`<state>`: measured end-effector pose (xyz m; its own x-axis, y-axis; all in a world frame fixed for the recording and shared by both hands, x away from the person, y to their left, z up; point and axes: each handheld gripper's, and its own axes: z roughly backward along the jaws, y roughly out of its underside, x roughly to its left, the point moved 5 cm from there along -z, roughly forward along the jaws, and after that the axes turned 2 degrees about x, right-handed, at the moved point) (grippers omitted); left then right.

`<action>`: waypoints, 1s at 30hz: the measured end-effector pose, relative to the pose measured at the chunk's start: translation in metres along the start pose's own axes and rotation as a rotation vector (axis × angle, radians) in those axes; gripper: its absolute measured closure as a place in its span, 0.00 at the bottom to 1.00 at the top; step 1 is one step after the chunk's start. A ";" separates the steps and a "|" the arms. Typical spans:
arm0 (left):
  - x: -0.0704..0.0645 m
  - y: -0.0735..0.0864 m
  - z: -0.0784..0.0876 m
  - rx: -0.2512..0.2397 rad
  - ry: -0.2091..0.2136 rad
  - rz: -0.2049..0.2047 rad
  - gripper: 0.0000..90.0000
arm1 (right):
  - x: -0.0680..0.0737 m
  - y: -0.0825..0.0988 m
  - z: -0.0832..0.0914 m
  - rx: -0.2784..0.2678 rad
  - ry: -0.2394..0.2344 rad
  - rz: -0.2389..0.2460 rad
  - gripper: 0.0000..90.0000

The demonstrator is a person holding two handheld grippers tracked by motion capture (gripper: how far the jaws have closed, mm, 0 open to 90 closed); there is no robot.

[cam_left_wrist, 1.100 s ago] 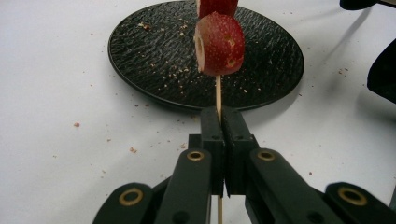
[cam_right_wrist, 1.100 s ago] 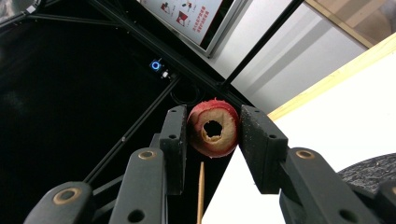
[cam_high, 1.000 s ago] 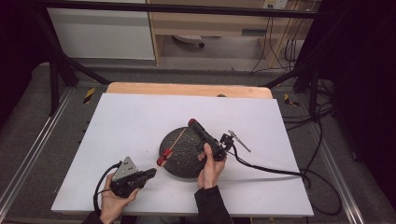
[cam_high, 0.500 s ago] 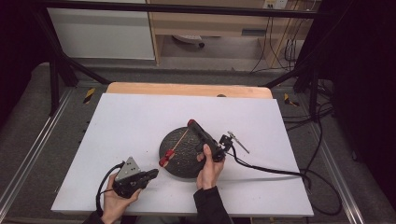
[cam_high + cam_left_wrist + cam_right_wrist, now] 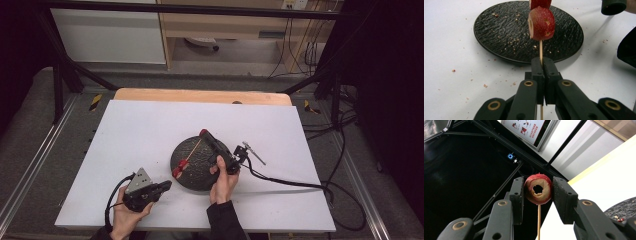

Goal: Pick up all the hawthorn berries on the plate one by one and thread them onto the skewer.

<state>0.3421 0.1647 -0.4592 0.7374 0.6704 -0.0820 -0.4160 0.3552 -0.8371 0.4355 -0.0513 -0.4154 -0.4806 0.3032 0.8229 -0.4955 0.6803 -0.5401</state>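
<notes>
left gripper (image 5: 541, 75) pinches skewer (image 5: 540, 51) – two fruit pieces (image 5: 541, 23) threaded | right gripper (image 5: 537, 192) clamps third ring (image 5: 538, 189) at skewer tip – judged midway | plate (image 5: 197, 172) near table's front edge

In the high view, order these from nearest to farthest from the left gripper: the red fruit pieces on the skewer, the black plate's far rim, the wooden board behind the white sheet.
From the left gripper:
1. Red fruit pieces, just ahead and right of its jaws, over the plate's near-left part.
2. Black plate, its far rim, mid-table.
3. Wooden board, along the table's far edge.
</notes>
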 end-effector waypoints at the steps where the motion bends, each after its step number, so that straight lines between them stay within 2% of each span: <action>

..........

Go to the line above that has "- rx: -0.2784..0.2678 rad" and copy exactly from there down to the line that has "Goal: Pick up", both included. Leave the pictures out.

  - rx: -0.2784..0.2678 rad
  - ry: -0.2394..0.2344 rad
  - rz: -0.2389..0.2460 rad
  - gripper: 0.0000..90.0000

The demonstrator is a person holding two handheld grippers tracked by motion capture (gripper: how far the jaws have closed, mm, 0 open to 90 closed); there is no robot.

[cam_left_wrist, 1.100 s ago] 
[cam_right_wrist, 1.100 s ago] 
[cam_high, 1.000 s ago] 
[cam_high, 0.500 s ago] 
[cam_high + cam_left_wrist + cam_right_wrist, now] 

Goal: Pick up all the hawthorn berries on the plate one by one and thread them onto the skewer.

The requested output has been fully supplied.